↓↓↓

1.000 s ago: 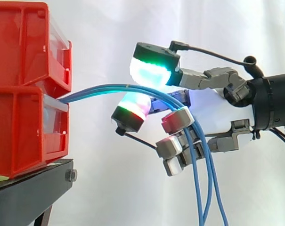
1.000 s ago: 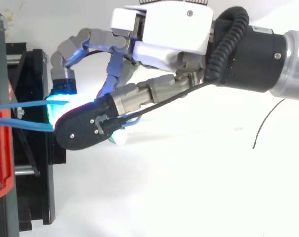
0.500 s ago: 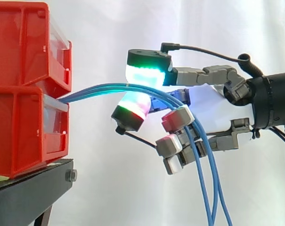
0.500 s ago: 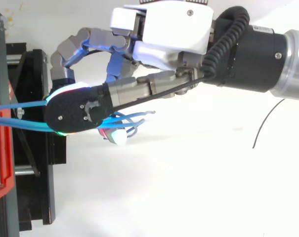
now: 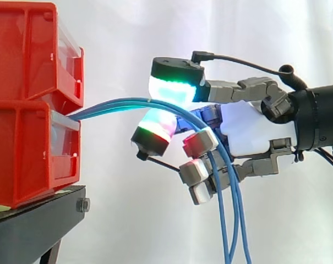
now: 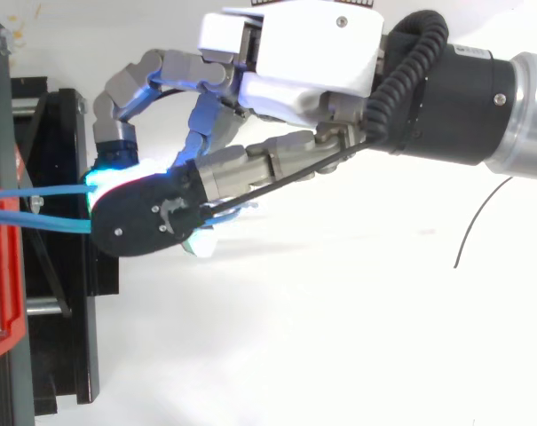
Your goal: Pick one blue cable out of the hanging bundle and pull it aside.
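Side view: two red bins, the upper bin (image 5: pixel 23 49) stacked on the lower bin (image 5: pixel 17 154), stand on one black stand (image 5: pixel 34 220) at the left, before a white curtain (image 5: pixel 127 27). The blue cables (image 5: pixel 116 104) leave the front of the lower bin as a tight bundle, arch to the right and drop among the fingers. Three hanging strands can be counted below the hand; at the bin the count cannot be told. One hand (image 5: pixel 254 129) reaches in from the right. Its fingers are curled about the bundle: one green-and-cyan fingertip (image 5: pixel 174 91) sits on top of the arch, one red-and-white pad lies just beneath it, and the cables run between the two. Three more pads curl lower, beside the hanging strands.

Top view: two separate blue strands (image 6: pixel 46 190) run from the bin edge into the closed hand (image 6: pixel 295 62), above the stand (image 6: pixel 64 266).
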Available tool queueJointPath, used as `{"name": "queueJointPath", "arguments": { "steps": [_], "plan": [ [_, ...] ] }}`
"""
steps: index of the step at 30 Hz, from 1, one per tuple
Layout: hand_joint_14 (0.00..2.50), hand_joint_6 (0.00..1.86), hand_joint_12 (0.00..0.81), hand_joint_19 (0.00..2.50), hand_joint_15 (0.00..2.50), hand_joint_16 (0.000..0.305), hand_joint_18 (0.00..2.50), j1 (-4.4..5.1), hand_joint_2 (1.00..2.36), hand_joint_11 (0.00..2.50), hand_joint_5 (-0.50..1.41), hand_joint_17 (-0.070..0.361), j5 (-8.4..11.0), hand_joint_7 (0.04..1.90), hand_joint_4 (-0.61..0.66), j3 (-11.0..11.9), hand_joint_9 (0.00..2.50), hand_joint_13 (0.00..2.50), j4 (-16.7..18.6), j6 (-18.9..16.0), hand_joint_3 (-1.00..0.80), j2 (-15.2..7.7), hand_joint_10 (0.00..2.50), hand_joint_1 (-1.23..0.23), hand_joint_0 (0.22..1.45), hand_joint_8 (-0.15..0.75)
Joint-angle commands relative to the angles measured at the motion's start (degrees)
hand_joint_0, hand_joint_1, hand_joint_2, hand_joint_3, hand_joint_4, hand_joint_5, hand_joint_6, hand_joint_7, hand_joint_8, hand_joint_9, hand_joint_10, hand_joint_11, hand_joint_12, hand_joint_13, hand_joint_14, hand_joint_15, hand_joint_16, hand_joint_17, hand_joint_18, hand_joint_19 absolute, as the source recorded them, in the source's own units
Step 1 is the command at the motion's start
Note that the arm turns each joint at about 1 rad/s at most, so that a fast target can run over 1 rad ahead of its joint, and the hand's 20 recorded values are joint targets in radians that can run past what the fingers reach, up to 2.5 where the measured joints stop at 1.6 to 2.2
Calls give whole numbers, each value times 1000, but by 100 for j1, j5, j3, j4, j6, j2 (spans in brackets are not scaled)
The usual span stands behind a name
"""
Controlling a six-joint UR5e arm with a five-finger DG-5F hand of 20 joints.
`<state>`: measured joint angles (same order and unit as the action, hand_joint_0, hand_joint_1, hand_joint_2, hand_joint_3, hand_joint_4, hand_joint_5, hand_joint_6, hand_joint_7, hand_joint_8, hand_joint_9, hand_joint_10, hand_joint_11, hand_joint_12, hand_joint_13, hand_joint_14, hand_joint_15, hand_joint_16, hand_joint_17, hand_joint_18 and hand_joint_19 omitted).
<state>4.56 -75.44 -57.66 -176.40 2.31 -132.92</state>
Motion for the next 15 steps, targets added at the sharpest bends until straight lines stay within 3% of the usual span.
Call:
{"name": "queueJointPath", "arguments": {
  "steps": [1, 6, 10, 15],
  "plan": [
    [29, 943, 338, 774, 882, 41, 807, 1, 1007, 892, -150, 93, -6, 965, 56, 9, 1289, 1063, 0, 6, -418, 3, 22, -806, 614, 313],
    [28, 942, 338, 780, 874, 41, 809, -8, 1005, 878, -149, 93, -6, 956, 49, 17, 1305, 1066, -62, 33, -432, 56, 22, -771, 590, 320],
    [28, 935, 343, 786, 881, 42, 813, -17, 1008, 876, -142, 94, -6, 980, 48, 17, 1330, 1074, -334, 332, -404, 223, 22, -733, 579, 323],
    [27, 917, 357, 773, 875, 46, 815, -26, 1004, 879, -141, 103, -6, 938, 54, 17, 1340, 1079, -527, 507, -435, 275, 21, -632, 525, 330]
  ]
}}
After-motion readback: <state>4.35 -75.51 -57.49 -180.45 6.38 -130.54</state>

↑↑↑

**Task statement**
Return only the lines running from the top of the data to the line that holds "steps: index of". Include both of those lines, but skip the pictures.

**Written response**
1.000 s ago: 
1.000 s ago: 
0.500 s ago: 
0.500 s ago: 
now: 
now: 
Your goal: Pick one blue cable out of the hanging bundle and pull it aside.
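Side view: two red bins, the upper bin (image 5: pixel 23 49) stacked on the lower bin (image 5: pixel 17 154), stand on one black stand (image 5: pixel 34 220) at the left, before a white curtain (image 5: pixel 127 27). The blue cables (image 5: pixel 116 104) leave the front of the lower bin as a tight bundle, arch to the right and drop among the fingers. Three hanging strands can be counted below the hand; at the bin the count cannot be told. One hand (image 5: pixel 254 129) reaches in from the right. Its fingers are curled about the bundle: one green-and-cyan fingertip (image 5: pixel 174 91) sits on top of the arch, one red-and-white pad lies just beneath it, and the cables run between the two. Three more pads curl lower, beside the hanging strands.

Top view: two separate blue strands (image 6: pixel 46 190) run from the bin edge into the closed hand (image 6: pixel 295 62), above the stand (image 6: pixel 64 266).
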Available tool queueJointPath, used as `{"name": "queueJointPath", "arguments": { "steps": [_], "plan": [ [_, ...] ] }}`
"""
steps: index of the step at 30 Hz, from 1, one per tuple

The output is now complete.